Se tu já és um militante crescido, também não vais entender “um milímetro sequer” do artigo. Na conversa aqui não tem essa de Alvinegro X Tricolor, Coxinha x Mortadela, muito menos cristão x ateu. A “vibe” aqui é jogar futebol, política e religião pra debaixo do tapete, pois tem uma visita muito importante chegando.

Estás ainda aí, cabra da peste? Desististe (segunda pessoa é osso) não, mah?
Deste assunto aqui, só entendem os “passados na casca do alho”, aqueles que deveriam ter gasto mais tempo com os filhos, encontrado mais os velhos & indispensáveis amigos, escutado mais LPs do Chico & Noel nas noites de sexta, (re)lido mais Drummond & Borges nas tardes de sábado, beijado mais ao acordar nas solidárias (ou solitárias) manhãs de domingo.

Já que tu não desgrudas mesmo, diz-me aí o que devo falar a ela, que está chegando esperançosa. Devo falar dos homens de preto que roubam do povo e destilam discursos sórdidos na TV? Deste povo sofrido governado por um Temeroso mau exemplo? Da pobreza de quem morre bilionário e esquece que toda a soberba um dia se esfarela? Ou seria prudente fazer como o pai de Sidarta Gautama (Buda), o rei que tentou esconder de seu filho os moribundos da cidade, os sofrimentos do mundo?
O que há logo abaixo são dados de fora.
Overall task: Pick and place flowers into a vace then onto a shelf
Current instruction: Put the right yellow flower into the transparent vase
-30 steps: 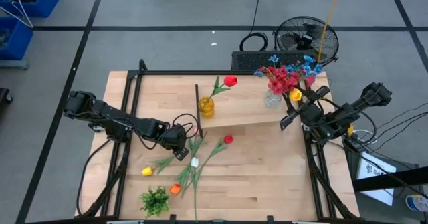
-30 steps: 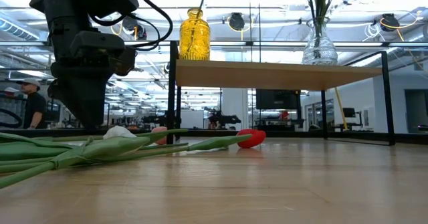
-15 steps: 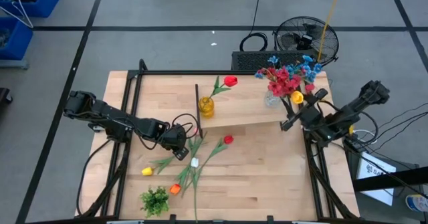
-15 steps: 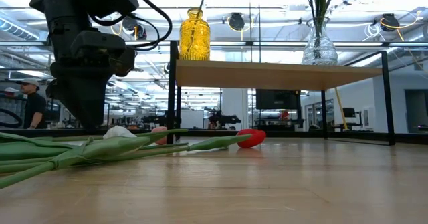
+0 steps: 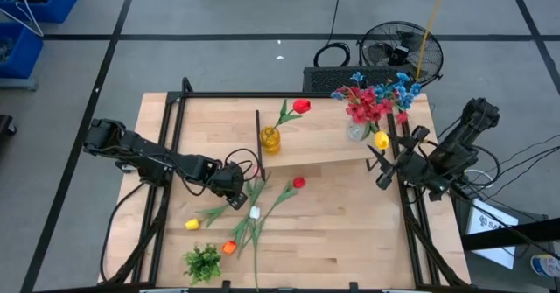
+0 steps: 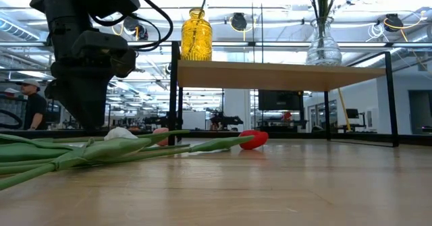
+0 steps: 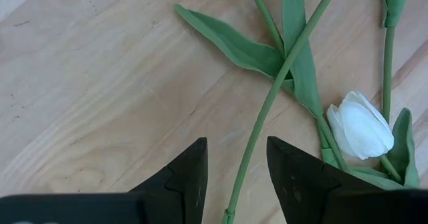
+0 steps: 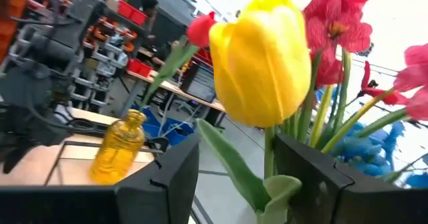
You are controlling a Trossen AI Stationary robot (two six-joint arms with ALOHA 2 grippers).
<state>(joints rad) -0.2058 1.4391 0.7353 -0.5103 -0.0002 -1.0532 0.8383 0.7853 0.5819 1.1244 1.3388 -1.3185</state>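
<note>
Several loose flowers lie on the table: a red tulip, a white tulip, a yellow one and an orange one. My left gripper hangs open just over them, its fingers on either side of a green stem. The shelf carries a yellow vase with a red tulip, and a clear vase full of red and blue flowers. My right gripper holds a yellow tulip beside the clear vase. My right gripper holds the yellow tulip by its green stem, a short way below the head. The stem runs between the two fingers, close to one finger. The tulip is lifted clear, head up beyond the fingertips, at the shelf's right end.
A short green leafy clump lies near the table's near edge. A black frame edges the table and shelf. A fan and cables lie on the floor beyond the far edge. The table's right near part is bare wood.
My right gripper has moved toward the table's near edge and a little leftward, turning as it went, carrying the yellow tulip. The tulip's head has shifted from beside the clear vase's bouquet to the shelf's near edge.
</note>
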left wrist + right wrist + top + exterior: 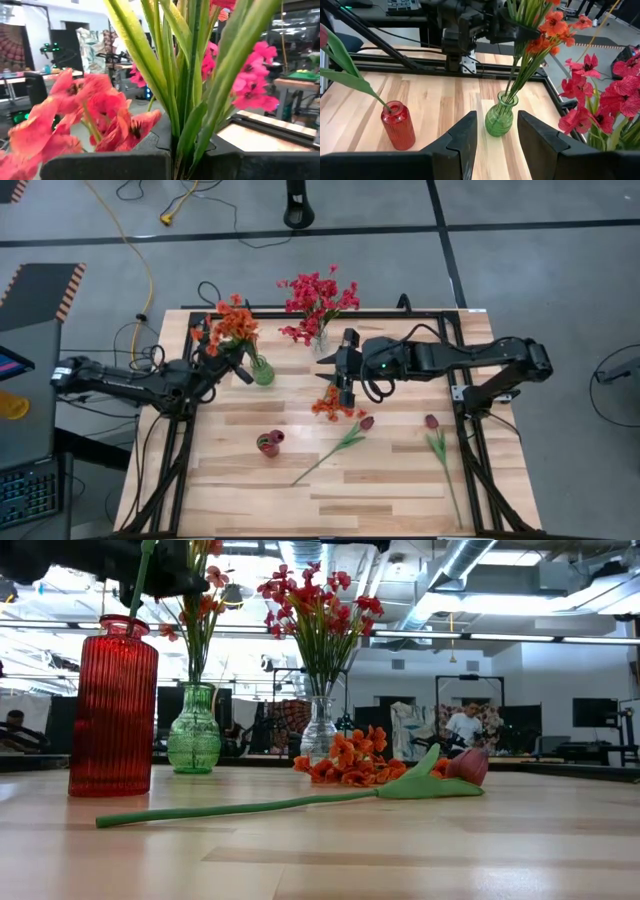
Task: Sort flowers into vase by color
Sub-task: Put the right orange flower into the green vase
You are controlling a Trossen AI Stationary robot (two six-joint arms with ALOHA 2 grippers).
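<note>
Over by the green vase [262, 370], the left jaws [232, 352] are closed on the stems of an orange spray [233, 326] whose lower ends stand in that vase. Across from them the right jaws [345, 392] hang spread wide with nothing between them, just above a loose orange spray [332, 405] lying on the wooden surface [390, 470]. A clear vase [321, 344] behind them holds pink-red sprays [318, 300]. The red vase [270, 443] carries one stem. Two tulips, one [341, 443] beside the loose spray and another [438, 448] farther right, lie flat.
</note>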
Não! Ela vai chegar numa varinha de condão; Alice neste país. Chega ansiosa por uma sociedade melhor. Suas mãos mágicas, rápidas, sábias e belas serão mãos de educação… antes que perguntes o que ela vai ser quando crescer.

Ah, Luisa, “guerreira gloriosa”! E quando um outro precisar de ti, desdenharás do mais fácil e honrarás gloriosa tua essência guerreira, pois que tu és dona de teu destino comandante de tua alma!

“Sonhar-te-ei doze rosas, mil poesias, uma canção de ninar… sem aflição, nem
compromisso… Sonhar-te-ei até não mais saber… tu não vais perceber um milímetro sequer deste infinito amor!”